Tuesday, November 27, 2012

Good day to you all on this last Tuesday in November.  How fast this year has been passing by.  I know I say that all too often.  The 2013 gardening season has already started.  I got the first of the garden catalogs last Saturday.  It is from a company I hadn't heard of before but they had a lot of intriguing seeds.  Has anyone out there dealt with Pinetree before?  I will take another look in about five weeks when I put together my seed orders.  By then I should have the new Burpee, Baker Creek, Schumway, and other usual venders.  I will need new seeds because I got rid of the few that were more than three years old.  I keep a record of how well the seeds germinate and noticed that several had less that 50% germination rates and two didn't germinate at all.  I figure that means I need new seeds.  I usually keep my extras in the fridge but this winter I put them in a the freezer for off season storage.

This has been a strange year for me and my garden.  I don't know if I was depressed by the extended heat or the extended and way too irritating political silly season but I really haven't been as enthusiastic(?), energetic(?), whatever.  It isn't as if the garden failed.  I got twenty pounds of stewed tomatoes out and lots of cherry tomatoes.  We had home grown kale, spinach, and lettuce.  I harvested and dried stevia, oregano, sage, basil, patchouli, marjoram, lemon balm, tarragon, and savory.  My slicing tomatoes didn't produce well but that was because of the heat.  The corn didn't do well but that was an experiment I had no real expectations of.  The variety (Ruby Queen) really didn't like containers--it grew but not well and didn't produce much.  I noticed that Burpee has a new variety specially bred for containers.  I might try it next year.  Oh, yes--there will be a next year in the gardens.

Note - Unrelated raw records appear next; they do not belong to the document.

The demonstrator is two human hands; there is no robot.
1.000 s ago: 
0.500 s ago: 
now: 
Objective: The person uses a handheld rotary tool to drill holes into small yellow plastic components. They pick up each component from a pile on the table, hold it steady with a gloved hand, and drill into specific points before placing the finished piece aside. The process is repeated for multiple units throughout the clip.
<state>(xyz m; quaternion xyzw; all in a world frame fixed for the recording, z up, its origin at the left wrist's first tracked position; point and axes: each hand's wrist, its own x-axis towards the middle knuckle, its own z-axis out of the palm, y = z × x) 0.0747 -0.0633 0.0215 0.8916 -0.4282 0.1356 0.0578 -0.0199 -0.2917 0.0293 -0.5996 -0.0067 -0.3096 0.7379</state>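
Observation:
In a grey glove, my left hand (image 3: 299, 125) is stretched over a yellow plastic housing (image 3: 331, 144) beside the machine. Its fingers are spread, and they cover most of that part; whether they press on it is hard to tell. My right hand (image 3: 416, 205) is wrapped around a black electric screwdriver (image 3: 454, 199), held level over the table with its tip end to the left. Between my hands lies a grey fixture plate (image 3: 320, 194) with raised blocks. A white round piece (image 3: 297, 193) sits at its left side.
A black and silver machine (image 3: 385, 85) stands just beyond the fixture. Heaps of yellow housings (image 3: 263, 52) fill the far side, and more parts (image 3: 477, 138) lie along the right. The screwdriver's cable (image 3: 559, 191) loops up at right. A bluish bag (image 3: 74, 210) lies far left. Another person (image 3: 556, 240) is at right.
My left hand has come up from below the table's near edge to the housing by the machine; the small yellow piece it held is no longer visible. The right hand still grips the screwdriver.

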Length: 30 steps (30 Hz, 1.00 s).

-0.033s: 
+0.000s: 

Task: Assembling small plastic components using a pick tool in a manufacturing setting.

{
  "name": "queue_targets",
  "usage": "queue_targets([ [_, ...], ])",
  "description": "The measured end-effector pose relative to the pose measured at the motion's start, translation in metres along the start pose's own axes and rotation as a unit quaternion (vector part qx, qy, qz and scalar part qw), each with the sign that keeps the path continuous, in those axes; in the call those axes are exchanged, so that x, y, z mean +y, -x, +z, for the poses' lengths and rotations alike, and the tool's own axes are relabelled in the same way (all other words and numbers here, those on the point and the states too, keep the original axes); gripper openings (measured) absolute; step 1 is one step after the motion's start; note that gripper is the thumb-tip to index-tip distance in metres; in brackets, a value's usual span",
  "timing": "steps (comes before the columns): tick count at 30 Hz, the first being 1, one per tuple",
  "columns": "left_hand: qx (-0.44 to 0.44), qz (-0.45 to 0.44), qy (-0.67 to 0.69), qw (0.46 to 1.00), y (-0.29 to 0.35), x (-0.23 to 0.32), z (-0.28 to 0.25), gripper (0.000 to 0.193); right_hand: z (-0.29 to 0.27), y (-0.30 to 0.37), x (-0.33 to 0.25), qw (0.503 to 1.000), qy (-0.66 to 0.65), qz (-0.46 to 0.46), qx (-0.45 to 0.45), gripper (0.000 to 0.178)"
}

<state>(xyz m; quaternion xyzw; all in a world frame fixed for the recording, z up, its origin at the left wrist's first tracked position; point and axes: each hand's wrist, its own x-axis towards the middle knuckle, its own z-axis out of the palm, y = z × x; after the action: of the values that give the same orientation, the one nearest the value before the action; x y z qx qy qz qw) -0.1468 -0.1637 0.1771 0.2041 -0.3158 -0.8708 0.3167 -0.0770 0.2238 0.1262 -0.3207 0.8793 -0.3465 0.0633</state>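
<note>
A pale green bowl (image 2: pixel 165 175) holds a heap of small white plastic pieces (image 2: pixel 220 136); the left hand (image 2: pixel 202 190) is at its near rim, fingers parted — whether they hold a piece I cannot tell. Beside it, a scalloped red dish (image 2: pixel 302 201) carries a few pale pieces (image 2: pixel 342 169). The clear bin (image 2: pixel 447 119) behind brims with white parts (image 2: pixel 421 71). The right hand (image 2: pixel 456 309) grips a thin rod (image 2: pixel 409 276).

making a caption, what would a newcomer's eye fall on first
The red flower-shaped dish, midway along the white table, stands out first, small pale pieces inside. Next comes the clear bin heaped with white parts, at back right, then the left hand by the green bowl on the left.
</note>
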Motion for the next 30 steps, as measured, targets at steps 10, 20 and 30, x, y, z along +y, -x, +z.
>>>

Chris In Paris says half of Americans would rather skip Christmas.  I would a gladly skip Christmas as it has become--the buying frenzy, the constant exhortations to spend money you don't have on people who probably won't be happy whatever you give them, the competitive displays of garish decorations, etc., etc.  Christmas (or Solstice, or Kwanza, or Hanukkah--your preference) are fine.  But CHRISTMAS has metastasized into a cancerous merchandising mass that subsumes everything between Labor Day and New Years.  Most of us don't have any real holidays any more--merely buying opportunities.  And retail workers are doubly screwed--they get neither holiday nor time to buy--they are too busy selling to the rest of us.